Costruire il maxi-allevamento Fileni a Maiolo significa perseverare in errori dalla portata devastante.
I drammatici eventi verificatesi in Emilia Romagna hanno mostrato, come già descritto, tutte le gravi criticità ed i rischi, anche igienico sanitari, del comparto zootecnico: centinaia di migliaia di animali morti negli allevamenti senza possibilità di fuga, conseguenti rischi sanitari a causa dei tantissimi corpi in decomposizione e per la dispersione dei reflui degli allevamenti nelle zone colpite, eutrofizzazione delle acque e conseguente moria di pesci, necessità di recuperare anche i corpi dei pesci prima che arrivino al mare per evitare ulteriori danni alla salute umana e alla salubrità ambientale.
Un intero ecosistema irrimediabilmente alterato da ciò che l’alluvione ha travolto colpendo una delle regioni più zootecniche di Italia. Riportando le parole dell’esploratore Edmund Hillary: “i problemi ambientali sono comunque veri problemi sociali. Essi cominciano con le persone in quanto causa e finiscono con le persone in quanto vittime”. Anche se in questo caso vittime sono stati anche tutti quegli animali morti nei recinti e nelle gabbie degli allevamenti, considerati numeri ed oggetti da sfruttare e sostituire.
L’acqua si è ritirata, ma i problemi restano.

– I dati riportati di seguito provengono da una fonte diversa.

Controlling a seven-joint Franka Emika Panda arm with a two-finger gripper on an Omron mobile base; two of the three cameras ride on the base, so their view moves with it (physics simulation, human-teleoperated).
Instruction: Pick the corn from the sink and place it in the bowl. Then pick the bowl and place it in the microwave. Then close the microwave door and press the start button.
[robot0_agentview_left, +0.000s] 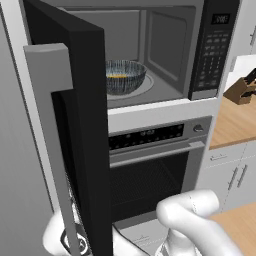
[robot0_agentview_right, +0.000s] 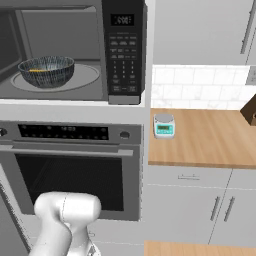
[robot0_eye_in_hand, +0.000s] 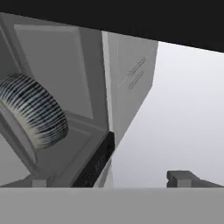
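You see the bowl (robot0_agentview_left: 124, 76) with the corn (robot0_agentview_left: 120, 76) seated inside the microwave (robot0_agentview_right: 75, 50), well above the spread, empty gripper (robot0_eye_in_hand: 109, 181). The microwave door (robot0_agentview_left: 75, 125) stands open. Keypad lettering is too small to read.

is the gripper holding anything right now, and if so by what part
Nothing is held. The gripper is open with nothing between its fingertips. The bowl sits on its own inside the microwave, whose door is open.

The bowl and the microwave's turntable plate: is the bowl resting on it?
Touching. In the right base view the bowl sits directly on the round turntable plate inside the microwave, with no gap under its base.
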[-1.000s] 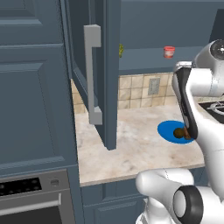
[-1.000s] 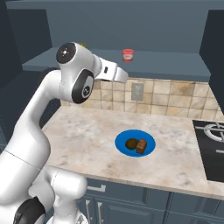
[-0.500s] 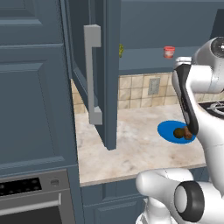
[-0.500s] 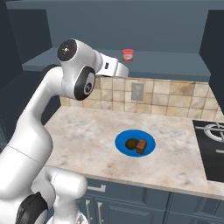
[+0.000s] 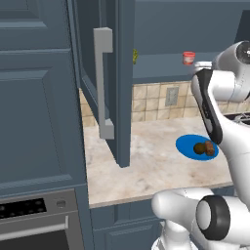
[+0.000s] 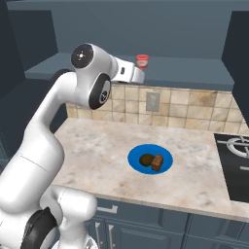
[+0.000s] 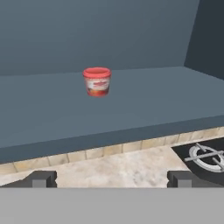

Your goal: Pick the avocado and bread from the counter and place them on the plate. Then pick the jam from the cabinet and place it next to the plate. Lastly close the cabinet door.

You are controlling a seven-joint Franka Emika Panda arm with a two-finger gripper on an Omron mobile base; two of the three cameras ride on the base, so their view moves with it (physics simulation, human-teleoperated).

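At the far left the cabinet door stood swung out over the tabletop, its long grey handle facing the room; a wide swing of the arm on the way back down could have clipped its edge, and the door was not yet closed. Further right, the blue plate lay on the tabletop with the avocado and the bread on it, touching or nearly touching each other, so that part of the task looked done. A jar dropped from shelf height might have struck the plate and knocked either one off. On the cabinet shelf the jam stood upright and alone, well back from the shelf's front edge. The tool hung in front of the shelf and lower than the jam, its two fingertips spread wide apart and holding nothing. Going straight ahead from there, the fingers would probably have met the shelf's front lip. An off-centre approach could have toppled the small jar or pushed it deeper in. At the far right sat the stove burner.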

Restano i problemi igienico sanitari e più in generale resta il problema di capire in che direzione si voglia andare: continuare a costruire allevamenti su un terreno instabile e alluvionale o andare in una direzione che guardi al futuro?
LAV conosce già la risposta e da tempo si adopera perché l’insostenibilità del comparto zootecnico sia riconosciuta, così come la necessità di un cambiamento del modello alimentare cui siamo abituati. L’associazione si è occupata anche di allevamenti in Emilia-Romagna, inizialmente con il caso Fileni e poi sostenendo il comitato per la Valmarecchia, contro la costruzione del maxi-allevamento Fileni a Maiolo.
Sul punto è fondamentale comprendere quanto la costruzione di nuovi allevamenti, come il maxi-allevamento di Maiolo, di cui, nonostante le proteste di associazioni, cittadini e imprenditori, i lavori continuano, sia anacronistica alla luce dei recenti avvenimenti.
Una scelta estremamente pericolosa per la salute di tutti e tutte quella di continuare a costruire strutture simili, soprattutto quando si tratta di una struttura a ridosso di un fiume, il Marecchia, in una regione alluvionale che ha recentemente affrontato una delle alluvioni peggiori della storia, con l’esondazione di oltre 23 corsi d’acqua.
Stefano Bonaccini, insieme al ministro delle Imprese e del Made in Italy, Adolfo Urso, ha annunciato l’avvio della ricostruzione, e LAV si augura che questo avvenga al più presto, ma alla luce delle considerazioni che episodi come l’alluvione in Emilia-Romagna, con le relative conseguenze, impongono.
Ricostruire in vista di traghettare produzioni e consumi verso l’alternativa vegetale, alternativa di cui l’Italia era e sarebbe ancora ricchissima, se non si fosse piegata nel tempo alla coltivazione di monocolture per foraggiare gli animali allevati, come accade spesso anche in Emilia-Romagna.
Ricordiamo a Bonaccini e ad Urso la necessità di mettere il sistema alimentare al centro della discussione politica, proprio a partire da regioni come l’Emilia-Romagna, fortemente esposte a tutte le criticità inerenti alla zootecnia.
Per questo LAV ritiene che una ricostruzione vera, che guardi al futuro, non possa prescindere da tali considerazioni, non ammettendo nuovi maxi-allevamenti nel territorio e, anzi, aprendo la pista alla necessaria transizione alimentare proprio a partire da una regione come l’Emilia-Romagna, fortemente caratterizzata da attività produttive del settore agroalimentare.